Most of the data is available in a tabular format of CSV files. It is very popular. You can convert them to a pandas DataFrame using the read_csv function. The pandas.read_csv is used to load a CSV file as a pandas dataframe.

In this article, you will learn the different features of the read_csv function of pandas apart from loading the CSV file and the parameters which can be customized to get better output from the read_csv function.

pandas.read_csv

  • Syntax: pandas.read_csv( filepath_or_buffer, sep, header, index_col, usecols, prefix, dtype, converters, skiprows, skiprows, nrows, na_values, parse_dates)Purpose: Read a comma-separated values (csv) file into DataFrame. Also supports optionally iterating or breaking the file into chunks.
  • Parameters:
    • filepath_or_buffer : str, path object or file-like object Any valid string path is acceptable. The string could be a URL too. Path object refers to os.PathLike.

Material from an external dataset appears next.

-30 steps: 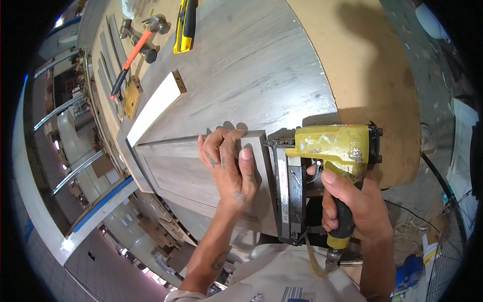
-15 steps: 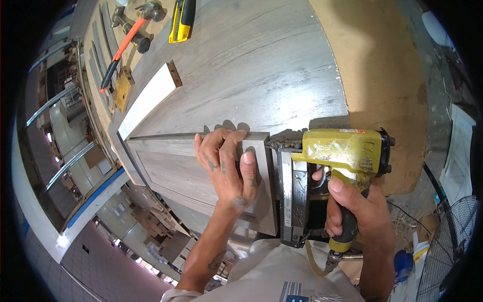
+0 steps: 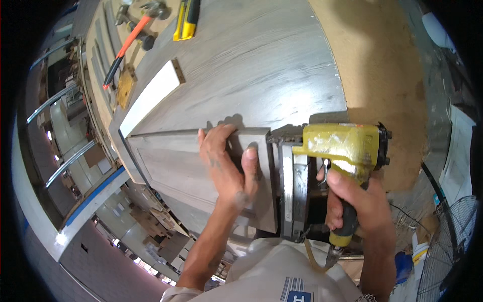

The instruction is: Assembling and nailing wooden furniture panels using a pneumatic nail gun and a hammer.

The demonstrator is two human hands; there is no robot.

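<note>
My left hand [image 3: 227, 163] presses flat on the right end of a grey wood-grain panel [image 3: 173, 166] that stands on a larger grey board [image 3: 251, 65], with my fingers curled over the panel's top edge. My right hand [image 3: 352, 201] grips the handle of a yellow pneumatic nail gun [image 3: 342, 151]. The gun's metal nose and magazine [image 3: 289, 186] sit against the panel's right end, just beside my left thumb.
A white strip of board [image 3: 151, 95] lies on the large board to the upper left. A red-handled tool [image 3: 123, 48] and a yellow tool [image 3: 187, 20] rest at the far edge. Brown fibreboard [image 3: 382, 75] lies to the right, and a fan [image 3: 450, 241] stands at the lower right.
The view has shifted slightly, so the tools at the far edge sit higher in the picture. Both hands, the panel and the nail gun keep the same position relative to each other.
</note>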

File-like objects with a read() method, such as a filehandle (e.g. via built-in open function) or StringIO.
    • sep : str, (Default ‘,’) Separating boundary which distinguishes between any two subsequent data items.
    • header : int, list of int, (Default ‘infer’) Row number(s) to use as the column names, and the start of the data. The default behavior is to infer the column names: if no names are passed the behavior is identical to header=0 and column names are inferred from the first line of the file.
    • names: array-like List of column names to use. If the file contains a header row, then you should explicitly pass header=0 to override the column names. Duplicates in this list are not allowed.
    • index_col: int, str, sequence of int/str, or False, (Default None) Column(s) to use as the row labels of the DataFrame, either given as string name or column index. If a sequence of int/str is given, a MultiIndex is used.
    • usecols: list-like or callable Return a subset of the columns. If callable, the callable function will be evaluated against the column names, returning names where the callable function evaluates to True.
    • prefix: str Prefix to add to column numbers when no header, e.g. ‘X’ for X0, X1
    • dtype: Type name or dict of column -> type Data type for data or columns. E.g. {‘a’: np.float64, ‘b’: np.int32, ‘c’: ‘Int64’} Use str or object together with suitable na_values settings to preserve and not interpret dtype.
    • converters: dict Dict of functions for converting values in certain columns. Keys can either be integers or column labels.
    • skiprows: list-like, int or callable Line numbers to skip (0-indexed) or the number of lines to skip (int) at the start of the file. If callable, the callable function will be evaluated against the row indices, returning True if the row should be skipped and False otherwise.
    • skipfooter: int Number of lines at bottom of the file to skip
    • nrows: int Number of rows of file to read. Useful for reading pieces of large files.
    • na_values: scalar, str, list-like, or dict Additional strings to recognize as NA/NaN. If dict passed, specific per-column NA values. By default the following values are interpreted as NaN: ‘’, ‘#N/A’, ‘#N/A N/A’, ‘#NA’, ‘-1.#IND’, ‘-1.#QNAN’, ‘-NaN’, ‘-nan’, ‘1.#IND’, ‘1.#QNAN’, ‘’, ‘N/A’, ‘NA’, ‘NULL’, ‘NaN’, ‘n/a’, ‘nan’, ‘null’.
    • parse_dates: bool or list of int or names or list of lists or dict, (default False) If set to True, will try to parse the index, else parse the columns passed
  • Returns: DataFrame or TextParser, A comma-separated values (CSV) file is returned as a two-dimensional data structure with labeled axes. _For full list of parameters, refer to the offical documentation

Reading CSV file

The pandas read_csv function can be used in different ways as per necessity like using custom separators, reading only selective columns/rows and so on. All cases are covered below one after another.

Default Separator

To read a CSV file, call the pandas function read_csv() and pass the file path as input.

Step 1: Import Pandas

import pandas as pd

Step 2: Read the CSV

# Read the csv file
df = pd.read_csv("data1.csv")

# First 5 rows
df.head()
read_csv file from pandas

Different, Custom Separators

By default, a CSV is seperated by comma. But you can use other seperators as well. The pandas.read_csvfunction is not limited to reading the CSV file with default separator (i.e. comma). It can be used for other separators such as ;, | or :. To load CSV files with such separators, the sep parameter is used to pass the separator used in the CSV file.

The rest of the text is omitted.